INSTRUCTIONS TO FOLLOW.
Write only the number of lines in the entries below that contain the string "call".

EXTRACTED ENTRIES.
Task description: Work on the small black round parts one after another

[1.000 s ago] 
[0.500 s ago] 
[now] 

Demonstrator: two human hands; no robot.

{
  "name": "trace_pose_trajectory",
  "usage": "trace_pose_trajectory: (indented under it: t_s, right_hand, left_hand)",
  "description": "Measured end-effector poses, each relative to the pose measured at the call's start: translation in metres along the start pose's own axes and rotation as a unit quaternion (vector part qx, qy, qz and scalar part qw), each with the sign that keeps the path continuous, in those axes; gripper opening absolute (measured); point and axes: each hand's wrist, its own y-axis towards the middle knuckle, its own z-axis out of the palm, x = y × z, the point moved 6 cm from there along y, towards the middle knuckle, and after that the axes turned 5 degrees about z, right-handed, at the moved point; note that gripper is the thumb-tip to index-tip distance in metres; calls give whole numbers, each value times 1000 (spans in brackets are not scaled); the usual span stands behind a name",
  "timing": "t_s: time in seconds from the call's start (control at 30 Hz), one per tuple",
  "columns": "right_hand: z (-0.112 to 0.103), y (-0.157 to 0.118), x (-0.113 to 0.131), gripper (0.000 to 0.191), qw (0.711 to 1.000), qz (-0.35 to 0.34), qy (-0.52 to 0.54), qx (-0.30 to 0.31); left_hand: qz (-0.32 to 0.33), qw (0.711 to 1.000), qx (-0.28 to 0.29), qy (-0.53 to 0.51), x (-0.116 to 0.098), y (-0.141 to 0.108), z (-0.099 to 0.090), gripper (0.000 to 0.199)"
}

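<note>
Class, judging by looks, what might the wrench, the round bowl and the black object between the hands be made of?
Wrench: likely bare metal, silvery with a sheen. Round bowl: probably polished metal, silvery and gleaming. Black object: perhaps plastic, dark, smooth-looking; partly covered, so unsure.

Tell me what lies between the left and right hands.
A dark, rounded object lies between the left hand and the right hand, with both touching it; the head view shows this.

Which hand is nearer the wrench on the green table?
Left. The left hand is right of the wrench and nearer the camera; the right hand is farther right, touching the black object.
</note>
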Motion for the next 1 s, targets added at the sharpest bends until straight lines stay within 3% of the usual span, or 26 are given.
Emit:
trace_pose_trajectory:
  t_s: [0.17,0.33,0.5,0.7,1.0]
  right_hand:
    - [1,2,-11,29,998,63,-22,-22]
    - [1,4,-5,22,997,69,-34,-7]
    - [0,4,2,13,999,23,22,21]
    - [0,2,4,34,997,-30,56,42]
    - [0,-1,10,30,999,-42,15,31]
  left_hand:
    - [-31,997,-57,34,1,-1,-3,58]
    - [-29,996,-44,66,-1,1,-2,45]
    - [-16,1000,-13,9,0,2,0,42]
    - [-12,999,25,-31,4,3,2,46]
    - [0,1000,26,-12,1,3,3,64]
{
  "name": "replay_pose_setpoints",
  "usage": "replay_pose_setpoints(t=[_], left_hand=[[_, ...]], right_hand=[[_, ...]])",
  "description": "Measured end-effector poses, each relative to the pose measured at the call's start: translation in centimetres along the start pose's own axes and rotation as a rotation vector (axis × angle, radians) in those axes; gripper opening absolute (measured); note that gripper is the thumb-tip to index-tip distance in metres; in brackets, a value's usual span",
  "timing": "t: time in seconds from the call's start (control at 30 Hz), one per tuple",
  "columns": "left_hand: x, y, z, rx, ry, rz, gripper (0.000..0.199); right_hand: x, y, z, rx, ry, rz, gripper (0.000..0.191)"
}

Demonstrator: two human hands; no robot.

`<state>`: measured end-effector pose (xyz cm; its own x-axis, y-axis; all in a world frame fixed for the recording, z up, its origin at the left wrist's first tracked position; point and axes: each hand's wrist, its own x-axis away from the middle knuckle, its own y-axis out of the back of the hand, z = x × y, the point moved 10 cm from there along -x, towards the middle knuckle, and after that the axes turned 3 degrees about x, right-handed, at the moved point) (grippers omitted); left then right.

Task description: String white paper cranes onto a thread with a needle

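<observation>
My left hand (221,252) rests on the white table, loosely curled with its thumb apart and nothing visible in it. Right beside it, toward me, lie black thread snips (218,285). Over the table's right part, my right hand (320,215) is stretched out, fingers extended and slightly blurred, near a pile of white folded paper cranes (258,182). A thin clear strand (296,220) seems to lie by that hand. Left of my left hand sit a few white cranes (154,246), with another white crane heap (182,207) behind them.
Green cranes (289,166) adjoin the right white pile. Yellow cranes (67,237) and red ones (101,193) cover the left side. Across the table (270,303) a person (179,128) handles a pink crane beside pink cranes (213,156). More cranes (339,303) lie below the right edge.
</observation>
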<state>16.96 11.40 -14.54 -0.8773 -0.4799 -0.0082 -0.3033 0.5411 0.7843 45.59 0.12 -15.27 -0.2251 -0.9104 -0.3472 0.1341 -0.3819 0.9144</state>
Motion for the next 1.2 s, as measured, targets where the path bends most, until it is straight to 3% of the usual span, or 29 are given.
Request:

RESPONSE TO THE TASK.
4